Records drawn from a dataset
◇ ◇ ◇
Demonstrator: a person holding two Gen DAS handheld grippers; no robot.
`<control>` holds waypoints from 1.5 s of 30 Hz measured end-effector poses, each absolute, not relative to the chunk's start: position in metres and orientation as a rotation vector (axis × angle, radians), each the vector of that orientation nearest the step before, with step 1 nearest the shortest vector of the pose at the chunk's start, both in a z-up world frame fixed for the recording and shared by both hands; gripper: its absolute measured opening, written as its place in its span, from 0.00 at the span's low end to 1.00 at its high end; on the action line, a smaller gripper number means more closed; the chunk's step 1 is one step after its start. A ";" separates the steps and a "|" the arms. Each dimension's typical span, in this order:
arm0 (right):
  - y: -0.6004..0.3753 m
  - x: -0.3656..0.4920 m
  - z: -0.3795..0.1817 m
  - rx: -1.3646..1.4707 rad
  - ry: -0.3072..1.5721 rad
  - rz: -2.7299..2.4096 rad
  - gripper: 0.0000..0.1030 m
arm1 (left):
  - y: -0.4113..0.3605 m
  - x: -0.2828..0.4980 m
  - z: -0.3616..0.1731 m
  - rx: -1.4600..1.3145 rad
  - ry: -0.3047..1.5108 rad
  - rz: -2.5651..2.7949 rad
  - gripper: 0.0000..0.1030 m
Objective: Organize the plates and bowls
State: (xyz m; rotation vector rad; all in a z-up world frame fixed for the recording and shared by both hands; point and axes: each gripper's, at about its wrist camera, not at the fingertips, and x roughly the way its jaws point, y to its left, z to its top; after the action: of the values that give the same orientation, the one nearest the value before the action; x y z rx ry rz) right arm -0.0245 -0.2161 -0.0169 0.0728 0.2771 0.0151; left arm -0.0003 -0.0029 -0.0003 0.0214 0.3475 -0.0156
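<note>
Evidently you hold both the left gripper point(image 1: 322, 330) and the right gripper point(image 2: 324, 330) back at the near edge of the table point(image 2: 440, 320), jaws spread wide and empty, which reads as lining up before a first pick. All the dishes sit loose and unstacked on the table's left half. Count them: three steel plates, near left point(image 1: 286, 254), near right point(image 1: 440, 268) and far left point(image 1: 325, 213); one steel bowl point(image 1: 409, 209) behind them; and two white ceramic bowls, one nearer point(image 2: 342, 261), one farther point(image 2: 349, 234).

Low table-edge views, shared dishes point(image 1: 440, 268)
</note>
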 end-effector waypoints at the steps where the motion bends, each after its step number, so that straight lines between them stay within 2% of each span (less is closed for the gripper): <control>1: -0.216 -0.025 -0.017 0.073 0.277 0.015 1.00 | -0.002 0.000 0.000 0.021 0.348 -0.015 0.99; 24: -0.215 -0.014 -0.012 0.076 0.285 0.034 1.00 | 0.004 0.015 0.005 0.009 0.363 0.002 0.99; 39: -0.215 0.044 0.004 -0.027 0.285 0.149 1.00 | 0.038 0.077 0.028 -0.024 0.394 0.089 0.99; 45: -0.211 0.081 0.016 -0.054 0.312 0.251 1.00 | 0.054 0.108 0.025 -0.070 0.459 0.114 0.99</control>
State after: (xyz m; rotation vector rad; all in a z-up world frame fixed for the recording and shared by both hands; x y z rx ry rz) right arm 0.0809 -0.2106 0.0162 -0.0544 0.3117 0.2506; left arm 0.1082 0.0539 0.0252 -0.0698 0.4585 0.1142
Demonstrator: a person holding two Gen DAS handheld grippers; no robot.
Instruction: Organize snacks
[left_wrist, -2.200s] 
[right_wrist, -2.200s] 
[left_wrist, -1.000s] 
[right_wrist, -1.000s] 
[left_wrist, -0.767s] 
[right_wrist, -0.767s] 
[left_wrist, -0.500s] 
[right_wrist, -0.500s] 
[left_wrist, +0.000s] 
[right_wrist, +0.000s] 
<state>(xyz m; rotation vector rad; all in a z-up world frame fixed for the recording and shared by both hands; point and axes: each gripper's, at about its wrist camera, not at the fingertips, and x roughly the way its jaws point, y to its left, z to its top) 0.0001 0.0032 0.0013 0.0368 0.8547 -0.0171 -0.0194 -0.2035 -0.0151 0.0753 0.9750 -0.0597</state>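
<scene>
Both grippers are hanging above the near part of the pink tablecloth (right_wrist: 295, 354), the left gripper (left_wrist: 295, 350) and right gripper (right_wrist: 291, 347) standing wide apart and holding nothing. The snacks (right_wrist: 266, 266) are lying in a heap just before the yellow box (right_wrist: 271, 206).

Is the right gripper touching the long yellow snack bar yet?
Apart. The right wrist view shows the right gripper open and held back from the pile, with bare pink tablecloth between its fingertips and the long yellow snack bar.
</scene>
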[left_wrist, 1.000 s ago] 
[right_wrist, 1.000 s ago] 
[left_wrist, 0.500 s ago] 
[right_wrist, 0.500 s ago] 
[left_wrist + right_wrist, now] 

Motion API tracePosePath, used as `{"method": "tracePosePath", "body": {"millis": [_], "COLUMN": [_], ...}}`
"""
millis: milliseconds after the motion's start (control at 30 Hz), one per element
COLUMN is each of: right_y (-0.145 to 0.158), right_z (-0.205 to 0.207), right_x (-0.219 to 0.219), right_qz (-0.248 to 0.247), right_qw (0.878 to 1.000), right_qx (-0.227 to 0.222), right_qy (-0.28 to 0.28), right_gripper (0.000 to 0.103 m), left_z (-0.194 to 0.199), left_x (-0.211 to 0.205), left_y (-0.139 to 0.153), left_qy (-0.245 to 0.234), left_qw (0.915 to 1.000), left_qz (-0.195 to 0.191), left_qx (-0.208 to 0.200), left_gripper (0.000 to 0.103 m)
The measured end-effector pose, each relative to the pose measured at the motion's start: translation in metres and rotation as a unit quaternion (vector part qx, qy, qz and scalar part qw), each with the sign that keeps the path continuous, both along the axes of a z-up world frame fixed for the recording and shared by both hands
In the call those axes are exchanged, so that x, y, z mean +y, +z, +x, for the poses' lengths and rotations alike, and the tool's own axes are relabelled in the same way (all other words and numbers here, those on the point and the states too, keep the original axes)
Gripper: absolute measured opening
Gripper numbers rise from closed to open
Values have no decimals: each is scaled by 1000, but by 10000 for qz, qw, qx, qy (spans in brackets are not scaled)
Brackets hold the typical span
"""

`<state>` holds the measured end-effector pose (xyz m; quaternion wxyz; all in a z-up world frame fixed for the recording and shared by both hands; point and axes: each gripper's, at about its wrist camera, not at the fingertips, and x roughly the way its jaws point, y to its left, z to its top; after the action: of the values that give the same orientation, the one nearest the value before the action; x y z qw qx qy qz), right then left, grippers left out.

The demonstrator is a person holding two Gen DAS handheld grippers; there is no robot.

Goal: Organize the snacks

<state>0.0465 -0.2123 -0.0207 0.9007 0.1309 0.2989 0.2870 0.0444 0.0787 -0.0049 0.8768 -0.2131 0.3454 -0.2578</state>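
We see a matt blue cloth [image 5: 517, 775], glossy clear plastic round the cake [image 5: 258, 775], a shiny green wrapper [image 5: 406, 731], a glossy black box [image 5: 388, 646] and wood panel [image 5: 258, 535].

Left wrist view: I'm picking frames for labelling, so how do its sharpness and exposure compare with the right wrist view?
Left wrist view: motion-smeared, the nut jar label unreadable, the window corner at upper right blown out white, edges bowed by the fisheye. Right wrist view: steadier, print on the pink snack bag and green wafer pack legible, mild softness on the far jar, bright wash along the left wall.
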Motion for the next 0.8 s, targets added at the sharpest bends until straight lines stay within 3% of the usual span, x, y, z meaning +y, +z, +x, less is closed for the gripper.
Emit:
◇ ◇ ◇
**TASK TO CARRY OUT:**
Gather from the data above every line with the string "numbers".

**TASK RESPONSE:**
In the call those axes are exchanged, so that x, y, z mean +y, +z, +x, for the poses' lengths and rotations alike, and the tool's own axes are relabelled in the same way (all other words and numbers here, those on the point and the states too, keep the original axes)
Gripper numbers rise from closed to open

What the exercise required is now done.